### Task instructions
Every entry has to be output exactly, with none skipped.

### Data shown
______________________________
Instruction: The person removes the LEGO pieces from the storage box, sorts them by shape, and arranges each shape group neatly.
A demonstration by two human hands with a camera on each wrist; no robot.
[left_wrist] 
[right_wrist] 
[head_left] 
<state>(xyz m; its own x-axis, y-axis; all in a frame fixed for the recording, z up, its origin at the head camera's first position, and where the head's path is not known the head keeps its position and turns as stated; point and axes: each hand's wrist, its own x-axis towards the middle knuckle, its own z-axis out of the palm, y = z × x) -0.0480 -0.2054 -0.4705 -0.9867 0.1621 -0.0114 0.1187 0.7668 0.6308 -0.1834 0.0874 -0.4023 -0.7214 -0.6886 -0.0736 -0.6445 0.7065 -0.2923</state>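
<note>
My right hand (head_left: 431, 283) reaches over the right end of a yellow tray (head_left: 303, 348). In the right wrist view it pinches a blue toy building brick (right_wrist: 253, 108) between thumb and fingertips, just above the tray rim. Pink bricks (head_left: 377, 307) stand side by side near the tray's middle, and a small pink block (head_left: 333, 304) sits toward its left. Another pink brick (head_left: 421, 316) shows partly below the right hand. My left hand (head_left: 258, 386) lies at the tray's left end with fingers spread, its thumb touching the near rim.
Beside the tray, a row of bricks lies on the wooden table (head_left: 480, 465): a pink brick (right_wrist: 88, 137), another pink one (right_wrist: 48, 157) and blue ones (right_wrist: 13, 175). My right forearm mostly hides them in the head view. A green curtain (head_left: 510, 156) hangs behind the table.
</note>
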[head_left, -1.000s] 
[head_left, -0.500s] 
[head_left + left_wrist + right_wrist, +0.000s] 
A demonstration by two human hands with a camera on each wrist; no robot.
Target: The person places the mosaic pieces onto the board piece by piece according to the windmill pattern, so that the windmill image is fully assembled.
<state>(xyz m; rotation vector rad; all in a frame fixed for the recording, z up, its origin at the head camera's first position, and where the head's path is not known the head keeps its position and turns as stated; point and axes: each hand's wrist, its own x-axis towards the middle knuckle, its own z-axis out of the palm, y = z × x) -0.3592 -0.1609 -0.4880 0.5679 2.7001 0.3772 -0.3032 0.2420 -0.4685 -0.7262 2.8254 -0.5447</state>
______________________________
### Task answer
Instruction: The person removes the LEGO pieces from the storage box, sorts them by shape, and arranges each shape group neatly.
A demonstration by two human hands with a camera on each wrist; no robot.
[left_wrist] 
[right_wrist] 
[head_left] 
<state>(xyz m; its own x-axis, y-axis; all in a frame fixed for the recording, z up, its origin at the head camera's first position, and where the head's path is not known the head keeps its position and turns as stated; point and axes: each hand's wrist, its own x-axis towards the middle knuckle, its own z-axis out of the palm, y = z × x) -0.0480 -0.2054 -0.4705 -0.9867 0.1621 -0.0114 0.1187 0.7668 0.6308 -0.1834 0.0874 -0.4023 -0.7214 -0.6886 -0.0736 -0.6445 0.7065 -0.2923</state>
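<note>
My right hand (head_left: 431, 283) reaches over the right end of a yellow tray (head_left: 303, 348). In the right wrist view it pinches a blue toy building brick (right_wrist: 253, 108) between thumb and fingertips, just above the tray rim. Pink bricks (head_left: 377, 307) stand side by side near the tray's middle, and a small pink block (head_left: 333, 304) sits toward its left. Another pink brick (head_left: 421, 316) shows partly below the right hand. My left hand (head_left: 258, 386) lies at the tray's left end with fingers spread, its thumb touching the near rim.
Beside the tray, a row of bricks lies on the wooden table (head_left: 480, 465): a pink brick (right_wrist: 88, 137), another pink one (right_wrist: 48, 157) and blue ones (right_wrist: 13, 175). My right forearm mostly hides them in the head view. A green curtain (head_left: 510, 156) hangs behind the table.
</note>
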[head_left, -1.000s] 
[head_left, -0.500s] 
[head_left + left_wrist + right_wrist, +0.000s] 
A demonstration by two human hands with a camera on each wrist; no robot.
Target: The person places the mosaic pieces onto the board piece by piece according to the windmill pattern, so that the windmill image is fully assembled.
<state>(xyz m; rotation vector rad; all in a frame fixed for the recording, z up, its origin at the head camera's first position, and where the head's path is not known the head keeps its position and turns as stated; point and axes: each hand's wrist, its own x-axis towards the middle knuckle, its own z-axis out of the palm, y = z × x) -0.3592 -0.1609 -0.4880 0.5679 2.7001 0.3772 -0.3032 0.2420 -0.4685 -0.7262 2.8254 -0.5447</state>

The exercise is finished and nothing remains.